# Merry Christmas!!!



## chickenqueen (Jan 9, 2016)

Merry Christmas to everybody!!!I hope everybody got what they wanted.I wanted a white Christmas and almost got one.


----------



## nannypattyrn (Aug 23, 2015)

Merry Christmas everyone! I know I haven't posted much but I'm around! Hope everyone has a great and safe day!!


----------



## Steinwand (Sep 23, 2017)

Merry Christmas!


----------



## Maryellen (Jan 21, 2015)

Merry Christmas!!


----------



## seminole wind (Aug 22, 2015)

Merry Xmas to all you Christians!

I survived xmas eve, just barely. My father didn't bring up anything uncomfortable, lucky him. My mom-well after an hour I was ready to pull my hair out. She has hearing aids but can't here. She's up to falling and breaking a bone 4 times a year but no one will tell her she must use a walker for balance. It's insane. But we had a nice meal from a Thai restaurant . Now xmas will be celebrated again with my sister who was in vegas. She should just call it NY's eve.

I'm really tired of parents telling me how much they love me and family sticks together . I'm sick of them telling me that they did not go to my nieces to be with me-even tho they hated going anyway and were glad to have the excuse. 

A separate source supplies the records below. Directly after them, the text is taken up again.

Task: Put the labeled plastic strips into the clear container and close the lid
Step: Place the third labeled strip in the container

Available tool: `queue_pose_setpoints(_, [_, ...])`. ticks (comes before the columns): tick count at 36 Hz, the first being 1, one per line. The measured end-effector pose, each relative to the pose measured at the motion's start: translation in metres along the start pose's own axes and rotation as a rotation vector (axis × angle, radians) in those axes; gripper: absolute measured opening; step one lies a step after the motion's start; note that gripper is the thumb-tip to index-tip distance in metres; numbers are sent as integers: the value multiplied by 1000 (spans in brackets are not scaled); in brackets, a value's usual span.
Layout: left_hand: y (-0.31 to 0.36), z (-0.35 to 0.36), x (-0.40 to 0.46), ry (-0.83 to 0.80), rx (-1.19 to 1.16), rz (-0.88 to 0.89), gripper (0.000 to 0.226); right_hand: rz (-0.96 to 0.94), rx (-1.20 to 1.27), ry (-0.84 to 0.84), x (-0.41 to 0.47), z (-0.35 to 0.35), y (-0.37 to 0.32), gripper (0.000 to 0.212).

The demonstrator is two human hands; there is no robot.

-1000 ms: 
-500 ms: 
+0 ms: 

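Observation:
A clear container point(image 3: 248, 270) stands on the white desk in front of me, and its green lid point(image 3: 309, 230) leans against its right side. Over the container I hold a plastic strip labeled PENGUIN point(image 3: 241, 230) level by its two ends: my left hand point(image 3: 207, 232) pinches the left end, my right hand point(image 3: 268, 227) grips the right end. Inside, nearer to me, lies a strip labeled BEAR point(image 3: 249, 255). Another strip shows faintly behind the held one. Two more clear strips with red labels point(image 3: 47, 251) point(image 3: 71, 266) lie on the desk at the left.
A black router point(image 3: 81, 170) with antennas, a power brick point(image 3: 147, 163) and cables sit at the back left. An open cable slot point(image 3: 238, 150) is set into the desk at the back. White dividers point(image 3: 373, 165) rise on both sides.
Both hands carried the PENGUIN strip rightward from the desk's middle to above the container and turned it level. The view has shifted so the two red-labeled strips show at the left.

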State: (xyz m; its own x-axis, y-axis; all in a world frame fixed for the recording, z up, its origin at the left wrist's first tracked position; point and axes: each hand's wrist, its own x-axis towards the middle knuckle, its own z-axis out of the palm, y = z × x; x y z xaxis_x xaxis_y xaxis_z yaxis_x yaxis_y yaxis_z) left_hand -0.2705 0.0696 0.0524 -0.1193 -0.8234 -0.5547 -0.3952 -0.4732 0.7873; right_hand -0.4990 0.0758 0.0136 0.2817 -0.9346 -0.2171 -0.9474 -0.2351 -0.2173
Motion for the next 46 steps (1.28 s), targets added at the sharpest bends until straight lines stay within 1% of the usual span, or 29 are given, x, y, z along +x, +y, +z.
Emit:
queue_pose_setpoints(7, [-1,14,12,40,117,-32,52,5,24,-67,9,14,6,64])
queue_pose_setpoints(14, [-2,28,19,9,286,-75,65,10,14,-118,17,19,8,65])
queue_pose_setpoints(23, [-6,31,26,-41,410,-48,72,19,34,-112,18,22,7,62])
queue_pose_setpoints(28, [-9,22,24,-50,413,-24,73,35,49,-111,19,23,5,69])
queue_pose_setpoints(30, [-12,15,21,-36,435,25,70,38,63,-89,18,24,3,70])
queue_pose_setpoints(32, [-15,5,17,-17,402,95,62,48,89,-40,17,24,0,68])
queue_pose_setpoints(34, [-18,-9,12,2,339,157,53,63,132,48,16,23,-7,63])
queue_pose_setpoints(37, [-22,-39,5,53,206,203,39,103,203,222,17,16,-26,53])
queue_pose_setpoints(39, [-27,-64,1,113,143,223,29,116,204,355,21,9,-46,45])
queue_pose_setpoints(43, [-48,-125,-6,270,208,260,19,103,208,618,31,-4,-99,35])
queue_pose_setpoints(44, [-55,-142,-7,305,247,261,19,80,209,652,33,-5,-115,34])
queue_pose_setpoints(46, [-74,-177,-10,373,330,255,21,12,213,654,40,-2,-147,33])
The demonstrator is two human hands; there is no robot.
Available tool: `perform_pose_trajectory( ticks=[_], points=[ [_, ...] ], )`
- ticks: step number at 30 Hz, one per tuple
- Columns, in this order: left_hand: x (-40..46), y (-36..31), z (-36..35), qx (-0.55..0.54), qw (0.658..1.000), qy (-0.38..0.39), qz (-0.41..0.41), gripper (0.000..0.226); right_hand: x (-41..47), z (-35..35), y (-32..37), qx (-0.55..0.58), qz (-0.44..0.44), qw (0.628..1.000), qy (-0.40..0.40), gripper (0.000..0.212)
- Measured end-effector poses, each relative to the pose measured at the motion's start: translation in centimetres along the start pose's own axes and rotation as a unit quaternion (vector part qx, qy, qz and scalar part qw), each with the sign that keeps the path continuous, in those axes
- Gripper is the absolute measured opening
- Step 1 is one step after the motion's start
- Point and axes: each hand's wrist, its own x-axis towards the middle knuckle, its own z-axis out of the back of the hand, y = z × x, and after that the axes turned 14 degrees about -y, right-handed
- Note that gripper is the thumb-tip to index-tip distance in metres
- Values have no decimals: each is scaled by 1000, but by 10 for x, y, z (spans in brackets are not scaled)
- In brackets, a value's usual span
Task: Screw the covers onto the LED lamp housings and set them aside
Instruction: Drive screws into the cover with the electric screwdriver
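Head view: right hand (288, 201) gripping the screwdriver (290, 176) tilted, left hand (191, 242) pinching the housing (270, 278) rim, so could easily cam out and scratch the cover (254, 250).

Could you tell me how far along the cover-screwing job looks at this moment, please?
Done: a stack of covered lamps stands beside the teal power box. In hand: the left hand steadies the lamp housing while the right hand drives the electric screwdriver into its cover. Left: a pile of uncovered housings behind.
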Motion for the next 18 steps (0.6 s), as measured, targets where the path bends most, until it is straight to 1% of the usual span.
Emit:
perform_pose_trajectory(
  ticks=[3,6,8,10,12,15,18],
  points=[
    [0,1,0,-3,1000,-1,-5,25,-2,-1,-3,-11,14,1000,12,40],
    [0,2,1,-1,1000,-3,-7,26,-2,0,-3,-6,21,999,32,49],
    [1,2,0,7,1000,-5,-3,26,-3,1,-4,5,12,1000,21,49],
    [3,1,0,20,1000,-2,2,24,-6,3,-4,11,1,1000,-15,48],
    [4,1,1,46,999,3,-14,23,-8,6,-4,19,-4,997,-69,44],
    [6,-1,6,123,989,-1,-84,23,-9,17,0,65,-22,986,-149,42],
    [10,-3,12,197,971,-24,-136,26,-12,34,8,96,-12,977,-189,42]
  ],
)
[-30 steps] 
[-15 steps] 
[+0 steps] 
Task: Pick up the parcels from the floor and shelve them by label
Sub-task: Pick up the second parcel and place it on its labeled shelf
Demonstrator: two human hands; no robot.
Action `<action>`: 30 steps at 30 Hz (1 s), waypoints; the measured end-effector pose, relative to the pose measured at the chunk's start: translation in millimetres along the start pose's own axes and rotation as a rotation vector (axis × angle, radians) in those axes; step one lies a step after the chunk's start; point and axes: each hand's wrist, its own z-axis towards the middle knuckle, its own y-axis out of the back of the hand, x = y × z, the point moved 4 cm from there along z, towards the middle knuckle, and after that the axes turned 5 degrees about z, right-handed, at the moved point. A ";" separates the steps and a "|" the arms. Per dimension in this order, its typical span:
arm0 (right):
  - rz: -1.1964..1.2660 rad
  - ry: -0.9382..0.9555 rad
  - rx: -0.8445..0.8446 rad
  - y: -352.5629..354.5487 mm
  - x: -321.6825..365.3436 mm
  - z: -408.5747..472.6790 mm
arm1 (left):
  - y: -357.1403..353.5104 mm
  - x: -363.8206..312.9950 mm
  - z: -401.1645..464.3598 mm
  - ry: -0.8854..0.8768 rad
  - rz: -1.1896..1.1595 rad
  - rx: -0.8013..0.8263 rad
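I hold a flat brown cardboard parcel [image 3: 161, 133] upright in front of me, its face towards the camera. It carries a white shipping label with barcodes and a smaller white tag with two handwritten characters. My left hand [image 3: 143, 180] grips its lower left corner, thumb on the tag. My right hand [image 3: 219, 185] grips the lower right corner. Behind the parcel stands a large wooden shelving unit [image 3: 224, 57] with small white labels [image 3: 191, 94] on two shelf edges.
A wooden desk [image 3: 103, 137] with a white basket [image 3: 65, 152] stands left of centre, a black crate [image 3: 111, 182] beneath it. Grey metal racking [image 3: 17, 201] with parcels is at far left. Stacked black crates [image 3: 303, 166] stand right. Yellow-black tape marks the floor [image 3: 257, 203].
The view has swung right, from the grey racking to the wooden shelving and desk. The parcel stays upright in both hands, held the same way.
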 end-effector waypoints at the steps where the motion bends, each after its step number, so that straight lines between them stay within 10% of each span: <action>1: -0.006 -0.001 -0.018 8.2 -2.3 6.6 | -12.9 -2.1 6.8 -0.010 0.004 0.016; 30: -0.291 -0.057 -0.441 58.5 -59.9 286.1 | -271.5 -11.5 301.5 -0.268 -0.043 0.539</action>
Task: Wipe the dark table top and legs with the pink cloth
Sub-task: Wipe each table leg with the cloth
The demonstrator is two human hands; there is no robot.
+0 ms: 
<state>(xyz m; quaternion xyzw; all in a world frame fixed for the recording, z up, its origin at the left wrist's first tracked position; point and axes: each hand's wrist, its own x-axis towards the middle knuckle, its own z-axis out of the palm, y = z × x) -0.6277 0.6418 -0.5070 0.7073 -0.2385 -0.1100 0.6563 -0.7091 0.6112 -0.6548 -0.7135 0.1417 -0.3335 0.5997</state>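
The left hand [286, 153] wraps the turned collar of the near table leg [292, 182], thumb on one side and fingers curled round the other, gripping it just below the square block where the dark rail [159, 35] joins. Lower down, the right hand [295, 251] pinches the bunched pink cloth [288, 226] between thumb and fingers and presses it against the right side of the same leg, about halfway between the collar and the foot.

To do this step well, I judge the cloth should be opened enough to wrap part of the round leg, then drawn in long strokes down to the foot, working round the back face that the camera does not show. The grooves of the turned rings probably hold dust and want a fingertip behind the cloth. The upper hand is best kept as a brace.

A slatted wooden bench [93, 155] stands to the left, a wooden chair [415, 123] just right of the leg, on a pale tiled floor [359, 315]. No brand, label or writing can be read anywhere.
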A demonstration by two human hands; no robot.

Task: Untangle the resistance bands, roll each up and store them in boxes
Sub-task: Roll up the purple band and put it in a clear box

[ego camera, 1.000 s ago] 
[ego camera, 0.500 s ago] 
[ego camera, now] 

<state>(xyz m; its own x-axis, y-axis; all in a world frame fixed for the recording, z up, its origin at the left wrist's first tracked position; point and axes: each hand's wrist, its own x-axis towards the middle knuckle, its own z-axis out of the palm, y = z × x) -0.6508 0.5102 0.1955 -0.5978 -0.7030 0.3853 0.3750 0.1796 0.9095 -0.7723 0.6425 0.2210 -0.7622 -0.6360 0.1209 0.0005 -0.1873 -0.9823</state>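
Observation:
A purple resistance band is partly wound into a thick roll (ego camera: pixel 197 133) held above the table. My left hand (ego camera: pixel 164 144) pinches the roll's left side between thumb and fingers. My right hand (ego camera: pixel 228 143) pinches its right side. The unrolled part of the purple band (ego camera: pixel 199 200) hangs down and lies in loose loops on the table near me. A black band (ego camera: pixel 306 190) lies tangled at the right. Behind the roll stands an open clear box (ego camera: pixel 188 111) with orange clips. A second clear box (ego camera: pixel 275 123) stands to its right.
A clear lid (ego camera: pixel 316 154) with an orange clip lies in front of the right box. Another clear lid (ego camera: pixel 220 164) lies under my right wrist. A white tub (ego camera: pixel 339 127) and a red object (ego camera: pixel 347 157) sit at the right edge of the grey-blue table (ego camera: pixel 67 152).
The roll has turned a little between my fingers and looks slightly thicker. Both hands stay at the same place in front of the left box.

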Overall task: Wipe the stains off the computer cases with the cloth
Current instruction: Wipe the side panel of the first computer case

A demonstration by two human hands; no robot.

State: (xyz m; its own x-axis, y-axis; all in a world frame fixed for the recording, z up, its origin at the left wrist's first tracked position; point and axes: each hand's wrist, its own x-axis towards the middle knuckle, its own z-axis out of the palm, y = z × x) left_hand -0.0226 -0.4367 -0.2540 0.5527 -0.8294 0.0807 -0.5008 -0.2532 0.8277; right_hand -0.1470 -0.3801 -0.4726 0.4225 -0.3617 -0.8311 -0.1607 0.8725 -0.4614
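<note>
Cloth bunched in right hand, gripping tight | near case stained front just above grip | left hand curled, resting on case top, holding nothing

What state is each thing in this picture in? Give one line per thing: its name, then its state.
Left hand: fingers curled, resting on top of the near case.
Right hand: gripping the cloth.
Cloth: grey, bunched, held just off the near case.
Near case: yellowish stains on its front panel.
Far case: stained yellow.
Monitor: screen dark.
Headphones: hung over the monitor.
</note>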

So that's my xmas. A mixed bag, LOL Thanks for listening-even for it's entertainment value.
CQ, how did your holiday/visitor situation go?


----------



## Steinwand (Sep 23, 2017)

Mine went great lol we don't celebrate Christmas because my dad thinks it pagan


----------



## boskelli1571 (Oct 30, 2017)

Hope everybody had a decent Christmas. We even had snow for the occasion!
Had to take the dogs for an evening walk to walk off the turkey torpor


----------



## Wilbur's Mom (Aug 10, 2017)

Merry Christmas everyone! Karen, glad to hear you made it through without utter destruction. My youngest got me a chicken paper towel holder with a rooster on top! So cute I'll post pics later!


----------



## seminole wind (Aug 22, 2015)

Steinwand said:


> Mine went great lol we don't celebrate Christmas because my dad thinks it pagan


There's an interesting excuse!


----------



## Steinwand (Sep 23, 2017)

My sis hade a Snow White Christmas she lives in Seattle


----------



## chickenqueen (Jan 9, 2016)

I had teeth pulled Friday,not all of them like I thought,I refused to be put asleep so it's spread out over several visits, (but the dental staff got to go home early because of it) and I told the kids to go to their respective in-laws.I felt bad yesterday because Dale is an only child of his father and he didn't have anywhere to go but I wasn't cooking and wasn't in the mood for entertaining.If I had known I would've cooked and Dale could've stayed awake and off the video games and I could watch them eat but too late now.Maybe we can do something for New Year's Eve.I still have most of a bottle of vodka we bought for last year,I have yet to make my first drink out of it.LOL Or get Arbor Mist Cherry wine,that doesn't last long and it's so yummy!!!


----------



## Wilbur's Mom (Aug 10, 2017)

My gift


----------



## Wilbur's Mom (Aug 10, 2017)

seminolewind said:


> There's an interesting excuse!


Hubbys dad wouldn't allow to celebrate Christmas when he was growing up. Has all kinds of comments as to why, but basically if God wanted us to he would have told us in the bible to do it. Ridiculous I know..one of the many reasons why he is alone....


----------



## chickenqueen (Jan 9, 2016)

Jesus is the reason for the season but people forget that.A friend got mad shopping and canceled their Christmas.I felt bad for her 12 y o daughter.Could you imagine going back to school and having your friends ask what you got for Christmas and have to tell them you got nothing?I'm hoping she changed her mind at least for the youngest.


----------



## seminole wind (Aug 22, 2015)

It's a shame that we teach our kids to expect things for someone else's birthday. I hate the commercialization .


----------